Reptile moves swiftly, it seems. Still somewhere between Stockfish and Critter.

Kai
Forgot about the issue with "move overhead milliseconds" starting with 2.01 version. Maybe it will affect the results compared to version 1.3, hope that not by much, and my numbers then are the minimal improvement compared to 1.3.

Kai

Re: Komodo 2.03 release is imminent

Posted: Wed Jun 15, 2011 8:07 pm
by lkaufman
You are basically testing 0.1 sec/move, so the overhead default is 20% of the time, which is huge at such fast levels. I think you will see a large increase if you cut the 20 to 1 millisecond, assuming that this does not trigger time forfeits in your GUI. Talking more generally, your testing level is really too fast to compare engines, because you are testing such things as how much overhead the various engines provide to allow for GUI inaccuracy and how much time is spent preparing the program to start searching.

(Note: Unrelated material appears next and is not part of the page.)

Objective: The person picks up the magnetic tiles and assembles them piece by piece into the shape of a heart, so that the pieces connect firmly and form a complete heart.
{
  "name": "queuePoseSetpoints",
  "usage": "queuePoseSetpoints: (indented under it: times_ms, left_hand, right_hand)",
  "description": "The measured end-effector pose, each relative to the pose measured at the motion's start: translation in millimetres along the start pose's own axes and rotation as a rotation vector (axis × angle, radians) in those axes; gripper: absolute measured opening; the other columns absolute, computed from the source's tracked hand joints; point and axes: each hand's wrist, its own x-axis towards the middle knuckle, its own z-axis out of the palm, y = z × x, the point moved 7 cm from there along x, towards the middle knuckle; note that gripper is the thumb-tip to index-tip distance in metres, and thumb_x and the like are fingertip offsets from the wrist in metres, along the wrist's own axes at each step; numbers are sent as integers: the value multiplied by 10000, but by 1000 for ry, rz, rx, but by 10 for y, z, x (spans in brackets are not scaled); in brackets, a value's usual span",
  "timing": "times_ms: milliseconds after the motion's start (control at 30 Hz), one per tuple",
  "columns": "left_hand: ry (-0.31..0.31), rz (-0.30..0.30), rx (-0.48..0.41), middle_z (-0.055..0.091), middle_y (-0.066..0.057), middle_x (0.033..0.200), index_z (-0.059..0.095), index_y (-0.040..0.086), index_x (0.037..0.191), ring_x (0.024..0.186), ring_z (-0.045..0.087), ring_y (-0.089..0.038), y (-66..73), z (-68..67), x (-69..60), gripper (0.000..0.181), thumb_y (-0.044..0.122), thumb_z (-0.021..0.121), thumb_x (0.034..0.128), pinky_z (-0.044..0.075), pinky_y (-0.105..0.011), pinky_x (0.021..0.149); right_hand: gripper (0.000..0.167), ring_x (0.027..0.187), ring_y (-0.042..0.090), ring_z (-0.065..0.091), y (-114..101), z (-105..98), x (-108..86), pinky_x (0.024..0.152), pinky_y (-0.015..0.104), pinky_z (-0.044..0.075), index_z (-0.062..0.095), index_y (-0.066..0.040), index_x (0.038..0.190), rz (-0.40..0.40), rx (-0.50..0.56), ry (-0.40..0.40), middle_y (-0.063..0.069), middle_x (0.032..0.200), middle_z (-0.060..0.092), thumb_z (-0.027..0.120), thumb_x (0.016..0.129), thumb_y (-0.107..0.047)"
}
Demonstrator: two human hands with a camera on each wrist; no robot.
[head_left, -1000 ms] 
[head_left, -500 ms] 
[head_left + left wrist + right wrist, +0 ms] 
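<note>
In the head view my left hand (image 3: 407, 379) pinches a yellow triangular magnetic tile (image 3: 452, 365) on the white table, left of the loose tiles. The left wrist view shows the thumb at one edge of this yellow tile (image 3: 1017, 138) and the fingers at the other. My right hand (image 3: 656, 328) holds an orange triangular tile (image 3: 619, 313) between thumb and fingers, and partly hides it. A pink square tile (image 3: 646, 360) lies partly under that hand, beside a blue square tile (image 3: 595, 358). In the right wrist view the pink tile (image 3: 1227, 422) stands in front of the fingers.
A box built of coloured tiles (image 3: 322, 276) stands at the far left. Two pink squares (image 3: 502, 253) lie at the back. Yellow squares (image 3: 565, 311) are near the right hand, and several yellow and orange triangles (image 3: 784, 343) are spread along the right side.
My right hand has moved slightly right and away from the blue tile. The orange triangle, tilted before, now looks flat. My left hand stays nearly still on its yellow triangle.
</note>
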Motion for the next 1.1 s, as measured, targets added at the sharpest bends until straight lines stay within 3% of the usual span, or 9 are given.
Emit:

If you are trying to compare the engines, you need to use something like 10 seconds plus half a second increment or the equivalent to minimize the importance of these factors that have no effect on play in any normal time limit.

Re: Komodo 2.03 release is imminent

Posted: Wed Jun 15, 2011 10:00 pm
by Laskos
lkaufman wrote:You are basically testing 0.1 sec/move, so the overhead default is 20% of the time, which is huge at such fast levels. I think you will see a large increase if you cut the 20 to 1 millisecond, assuming that this does not trigger time forfeits in your GUI. Talking more generally, your testing level is really too fast to compare engines, because you are testing such things as how much overhead the various engines provide to allow for GUI inaccuracy and how much time is spent preparing the program to start searching. If you are trying to compare the engines, you need to use something like 10 seconds plus half a second increment or the equivalent to minimize the importance of these factors that have no effect on play in any normal time limit.
Don't really know what to say. Don, as I maybe wrongly understood, told me that the difference is not exactly 20ms (or ~25 Elo points in my case), but somewhat smaller and erratic. Using other engines I had no real problems with overheads, my results exited in line with latter normal controls results. The difference between engines may be exaggerated because of smaller number of draws, that was my main problem, but to establish even a tiny difference (say 3 Elo points, ~30,000 games) between two similar versions of one same engine I had no real problems. Even between two completely different engines, the systematic error was less than 10 Elo points. The proposal to have 10s + 0.5s TC would give games of ~90 seconds, even 3,000 of them would take ~4 days, 30,000 ~40 days, that is beyond my scope.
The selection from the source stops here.